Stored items
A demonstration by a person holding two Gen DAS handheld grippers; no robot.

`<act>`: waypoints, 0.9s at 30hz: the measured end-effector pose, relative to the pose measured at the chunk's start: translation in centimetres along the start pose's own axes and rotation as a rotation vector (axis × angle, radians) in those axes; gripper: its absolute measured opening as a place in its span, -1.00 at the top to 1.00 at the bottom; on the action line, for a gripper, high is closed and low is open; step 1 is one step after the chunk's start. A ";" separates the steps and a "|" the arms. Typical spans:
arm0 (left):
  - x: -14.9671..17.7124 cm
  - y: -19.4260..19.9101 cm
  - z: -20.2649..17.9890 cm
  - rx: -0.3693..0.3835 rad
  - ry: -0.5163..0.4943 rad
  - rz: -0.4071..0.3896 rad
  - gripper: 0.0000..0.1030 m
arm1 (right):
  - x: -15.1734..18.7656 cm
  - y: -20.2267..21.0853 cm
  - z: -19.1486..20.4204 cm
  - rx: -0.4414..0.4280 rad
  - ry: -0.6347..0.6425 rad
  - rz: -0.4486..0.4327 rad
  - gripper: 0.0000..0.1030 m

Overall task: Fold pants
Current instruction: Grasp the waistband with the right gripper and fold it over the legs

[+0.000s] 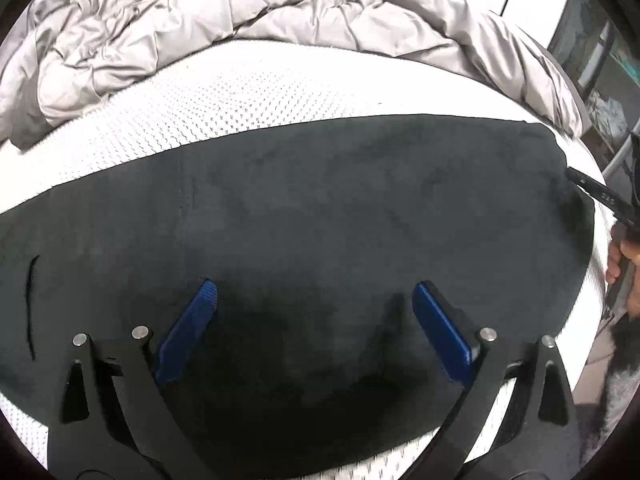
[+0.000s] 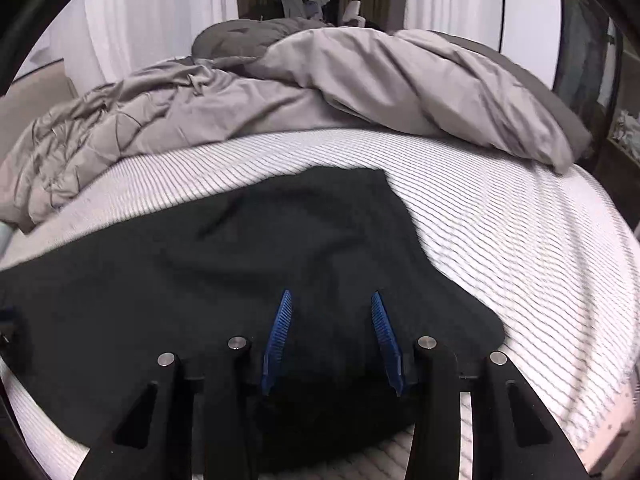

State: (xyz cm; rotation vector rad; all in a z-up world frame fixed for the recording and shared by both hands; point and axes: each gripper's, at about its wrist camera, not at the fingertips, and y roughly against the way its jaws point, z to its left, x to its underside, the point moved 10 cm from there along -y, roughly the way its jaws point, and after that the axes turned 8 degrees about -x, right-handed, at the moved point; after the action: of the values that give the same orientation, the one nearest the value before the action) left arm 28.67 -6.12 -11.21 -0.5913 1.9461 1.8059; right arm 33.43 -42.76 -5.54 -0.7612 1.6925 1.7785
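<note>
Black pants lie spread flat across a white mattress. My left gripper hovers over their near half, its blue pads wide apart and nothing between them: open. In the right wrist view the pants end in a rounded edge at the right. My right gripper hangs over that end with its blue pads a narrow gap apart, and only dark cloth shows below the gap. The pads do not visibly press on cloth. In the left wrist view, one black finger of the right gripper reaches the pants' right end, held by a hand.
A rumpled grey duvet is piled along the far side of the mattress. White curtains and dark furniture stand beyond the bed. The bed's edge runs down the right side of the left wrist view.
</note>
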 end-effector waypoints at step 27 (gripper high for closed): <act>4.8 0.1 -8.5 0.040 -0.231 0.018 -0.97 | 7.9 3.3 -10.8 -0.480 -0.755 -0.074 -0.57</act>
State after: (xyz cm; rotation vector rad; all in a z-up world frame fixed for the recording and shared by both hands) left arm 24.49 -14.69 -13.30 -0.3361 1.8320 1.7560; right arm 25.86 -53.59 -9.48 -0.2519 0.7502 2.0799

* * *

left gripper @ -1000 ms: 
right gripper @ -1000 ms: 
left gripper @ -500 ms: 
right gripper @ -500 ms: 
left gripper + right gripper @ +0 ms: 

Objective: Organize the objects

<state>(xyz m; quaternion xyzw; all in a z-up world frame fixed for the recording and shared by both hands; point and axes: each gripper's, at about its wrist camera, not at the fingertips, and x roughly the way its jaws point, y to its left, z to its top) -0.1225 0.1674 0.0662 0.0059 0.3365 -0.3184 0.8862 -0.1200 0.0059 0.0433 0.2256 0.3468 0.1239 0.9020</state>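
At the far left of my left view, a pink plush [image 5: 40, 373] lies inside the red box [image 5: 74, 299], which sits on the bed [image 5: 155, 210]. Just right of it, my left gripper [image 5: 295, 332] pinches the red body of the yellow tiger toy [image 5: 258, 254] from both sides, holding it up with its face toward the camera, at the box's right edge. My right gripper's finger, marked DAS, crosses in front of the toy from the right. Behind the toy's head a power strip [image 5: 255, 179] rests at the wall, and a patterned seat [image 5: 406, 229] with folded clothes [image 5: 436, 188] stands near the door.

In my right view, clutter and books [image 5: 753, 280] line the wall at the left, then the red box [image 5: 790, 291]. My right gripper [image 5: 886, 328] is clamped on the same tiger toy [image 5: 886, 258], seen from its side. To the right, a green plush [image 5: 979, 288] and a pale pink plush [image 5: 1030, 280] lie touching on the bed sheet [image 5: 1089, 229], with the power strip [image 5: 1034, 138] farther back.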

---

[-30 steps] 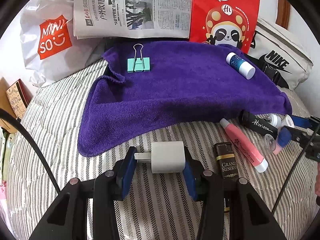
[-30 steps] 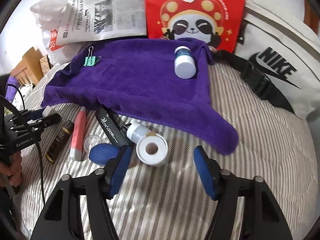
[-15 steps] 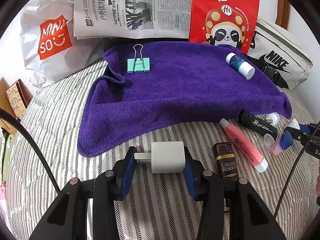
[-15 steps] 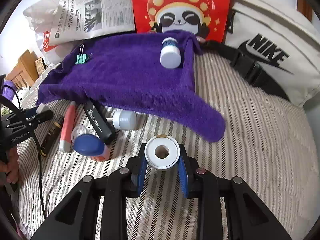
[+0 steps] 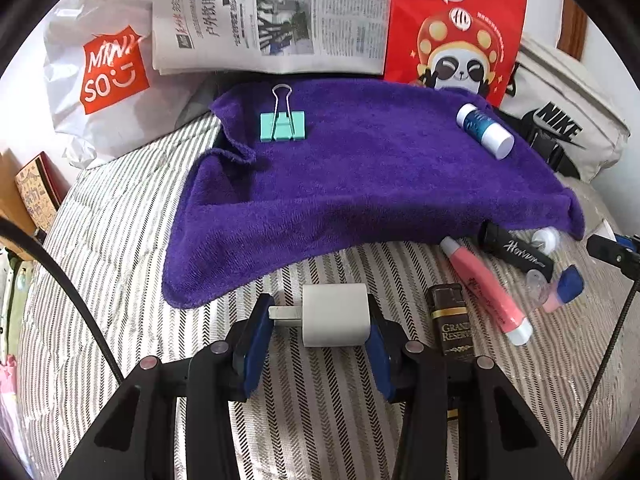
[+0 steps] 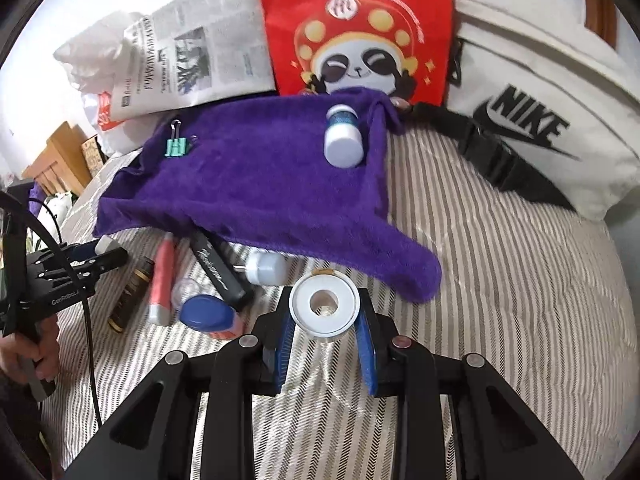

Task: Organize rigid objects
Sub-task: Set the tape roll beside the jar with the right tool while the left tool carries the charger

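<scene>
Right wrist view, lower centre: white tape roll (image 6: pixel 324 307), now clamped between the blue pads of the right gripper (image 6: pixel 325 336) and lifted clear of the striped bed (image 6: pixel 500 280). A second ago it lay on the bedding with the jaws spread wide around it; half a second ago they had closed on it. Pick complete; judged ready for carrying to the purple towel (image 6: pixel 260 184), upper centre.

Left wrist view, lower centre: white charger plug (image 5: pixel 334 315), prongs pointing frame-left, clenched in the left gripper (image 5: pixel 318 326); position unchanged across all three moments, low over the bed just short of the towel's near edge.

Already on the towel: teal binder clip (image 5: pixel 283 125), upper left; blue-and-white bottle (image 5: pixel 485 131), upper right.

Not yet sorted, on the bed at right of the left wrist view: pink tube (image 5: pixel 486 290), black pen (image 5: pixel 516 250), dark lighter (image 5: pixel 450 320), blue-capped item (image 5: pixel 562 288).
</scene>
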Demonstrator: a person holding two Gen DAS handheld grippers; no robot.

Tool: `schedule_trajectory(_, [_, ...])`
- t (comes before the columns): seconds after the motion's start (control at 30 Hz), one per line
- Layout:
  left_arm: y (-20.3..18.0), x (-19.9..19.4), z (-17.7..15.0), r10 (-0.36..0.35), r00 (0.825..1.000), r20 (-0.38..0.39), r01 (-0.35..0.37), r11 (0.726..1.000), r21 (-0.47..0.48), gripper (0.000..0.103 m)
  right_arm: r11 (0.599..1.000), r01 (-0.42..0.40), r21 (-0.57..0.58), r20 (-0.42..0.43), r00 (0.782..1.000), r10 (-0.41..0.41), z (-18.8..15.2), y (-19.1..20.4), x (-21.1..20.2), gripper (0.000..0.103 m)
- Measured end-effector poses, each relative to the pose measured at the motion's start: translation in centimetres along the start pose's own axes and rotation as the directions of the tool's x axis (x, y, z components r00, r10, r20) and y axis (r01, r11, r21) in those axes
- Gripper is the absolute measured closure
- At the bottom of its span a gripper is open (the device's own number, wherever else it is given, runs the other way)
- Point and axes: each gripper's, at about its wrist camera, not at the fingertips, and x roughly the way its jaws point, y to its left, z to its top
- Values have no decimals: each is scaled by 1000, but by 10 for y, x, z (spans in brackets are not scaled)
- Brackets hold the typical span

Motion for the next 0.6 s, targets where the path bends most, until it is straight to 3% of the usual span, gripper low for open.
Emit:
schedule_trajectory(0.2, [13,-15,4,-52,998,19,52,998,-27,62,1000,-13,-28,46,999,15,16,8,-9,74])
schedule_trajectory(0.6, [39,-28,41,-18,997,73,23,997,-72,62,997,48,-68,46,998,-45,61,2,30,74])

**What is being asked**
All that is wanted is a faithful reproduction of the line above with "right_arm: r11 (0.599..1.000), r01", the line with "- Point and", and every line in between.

**Response area**
  right_arm: r11 (0.599..1.000), r01 (-0.42..0.40), r21 (-0.57..0.58), r20 (-0.42..0.43), r00 (0.782..1.000), r10 (-0.41..0.41), z (-18.8..15.2), y (-19.1..20.4), x (-21.1..20.2), gripper (0.000..0.103 m)
- Measured end-effector poses, each relative to the pose measured at the motion's start: translation in centimetres along the start pose's own axes and rotation as the directions of the tool's x axis (x, y, z components r00, r10, r20) and y axis (r01, r11, r21) in those axes
- Gripper is the absolute measured closure
- At the bottom of its span a gripper is open (the device's own number, wherever else it is given, runs the other way)
- Point and axes: each gripper's, at about its wrist camera, not at the fingertips, and x roughly the way its jaws point, y to its left, z to its top

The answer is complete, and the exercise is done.